What the task asks :: This calls for a word-for-word copy of all the data, with each picture removed.

====================

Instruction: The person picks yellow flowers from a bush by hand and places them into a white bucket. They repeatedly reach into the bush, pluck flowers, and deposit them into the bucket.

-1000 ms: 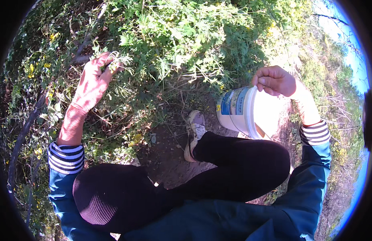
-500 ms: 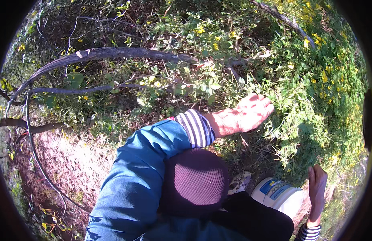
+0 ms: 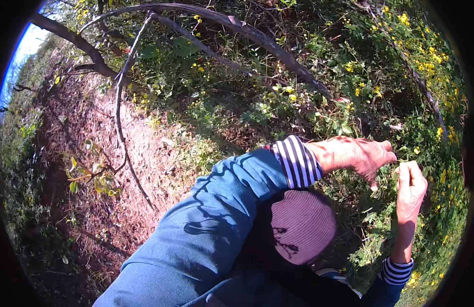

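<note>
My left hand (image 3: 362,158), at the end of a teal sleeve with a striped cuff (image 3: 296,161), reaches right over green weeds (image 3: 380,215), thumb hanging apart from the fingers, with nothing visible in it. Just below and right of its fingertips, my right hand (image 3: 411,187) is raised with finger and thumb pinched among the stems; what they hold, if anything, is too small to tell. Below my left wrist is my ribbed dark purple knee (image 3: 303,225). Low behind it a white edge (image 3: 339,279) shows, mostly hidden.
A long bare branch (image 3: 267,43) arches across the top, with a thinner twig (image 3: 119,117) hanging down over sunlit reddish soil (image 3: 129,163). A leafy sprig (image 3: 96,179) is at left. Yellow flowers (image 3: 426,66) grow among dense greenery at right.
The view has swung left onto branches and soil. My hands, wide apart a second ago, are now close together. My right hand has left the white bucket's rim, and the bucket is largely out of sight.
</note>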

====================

Written answer ::
Instruction: The person picks yellow flowers from a bush by hand and places them into a white bucket. They repeatedly reach into the bush, pluck flowers, and deposit them into the bucket.

-1000 ms: 
-500 ms: 
+0 ms: 

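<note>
My left hand (image 3: 362,158), at the end of a teal sleeve with a striped cuff (image 3: 296,161), reaches right over green weeds (image 3: 380,215), thumb hanging apart from the fingers, with nothing visible in it. Just below and right of its fingertips, my right hand (image 3: 411,187) is raised with finger and thumb pinched among the stems; what they hold, if anything, is too small to tell. Below my left wrist is my ribbed dark purple knee (image 3: 303,225). Low behind it a white edge (image 3: 339,279) shows, mostly hidden.
A long bare branch (image 3: 267,43) arches across the top, with a thinner twig (image 3: 119,117) hanging down over sunlit reddish soil (image 3: 129,163). A leafy sprig (image 3: 96,179) is at left. Yellow flowers (image 3: 426,66) grow among dense greenery at right.
The view has swung left onto branches and soil. My hands, wide apart a second ago, are now close together. My right hand has left the white bucket's rim, and the bucket is largely out of sight.
</note>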

The answer given is complete as it stands.